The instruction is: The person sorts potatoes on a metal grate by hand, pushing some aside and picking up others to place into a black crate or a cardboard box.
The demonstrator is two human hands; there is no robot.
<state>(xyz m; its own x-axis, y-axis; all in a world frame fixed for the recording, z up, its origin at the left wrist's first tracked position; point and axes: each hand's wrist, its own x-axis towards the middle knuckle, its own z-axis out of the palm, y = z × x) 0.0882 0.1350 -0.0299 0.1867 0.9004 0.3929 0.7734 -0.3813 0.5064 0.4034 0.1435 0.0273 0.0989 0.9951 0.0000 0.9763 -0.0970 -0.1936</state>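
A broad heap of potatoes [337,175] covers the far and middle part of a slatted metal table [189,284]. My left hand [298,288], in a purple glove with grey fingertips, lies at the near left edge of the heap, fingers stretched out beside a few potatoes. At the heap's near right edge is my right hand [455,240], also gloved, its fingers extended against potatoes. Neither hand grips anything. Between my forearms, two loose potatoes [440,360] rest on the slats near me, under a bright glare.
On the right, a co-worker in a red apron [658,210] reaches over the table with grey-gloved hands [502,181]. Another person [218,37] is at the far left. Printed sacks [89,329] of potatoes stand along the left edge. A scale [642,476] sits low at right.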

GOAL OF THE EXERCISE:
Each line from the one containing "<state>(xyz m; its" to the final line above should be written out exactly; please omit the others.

SOLUTION TO THIS PROBLEM:
<state>(xyz m; its own x-axis, y-axis; all in a world frame fixed for the recording, z up, its origin at the left wrist's first tracked position; point and axes: each hand's wrist, its own x-axis towards the middle knuckle, its own z-axis out of the palm, y = z × x) 0.0882 0.1350 -0.0299 0.1867 0.9004 0.3929 0.7734 -0.3813 0.5064 0.4034 0.1435 0.0273 0.0989 0.9951 0.0000 0.9763 -0.0970 -0.1936</state>
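A broad heap of potatoes [337,175] covers the far and middle part of a slatted metal table [189,284]. My left hand [298,288], in a purple glove with grey fingertips, lies at the near left edge of the heap, fingers stretched out beside a few potatoes. At the heap's near right edge is my right hand [455,240], also gloved, its fingers extended against potatoes. Neither hand grips anything. Between my forearms, two loose potatoes [440,360] rest on the slats near me, under a bright glare.
On the right, a co-worker in a red apron [658,210] reaches over the table with grey-gloved hands [502,181]. Another person [218,37] is at the far left. Printed sacks [89,329] of potatoes stand along the left edge. A scale [642,476] sits low at right.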

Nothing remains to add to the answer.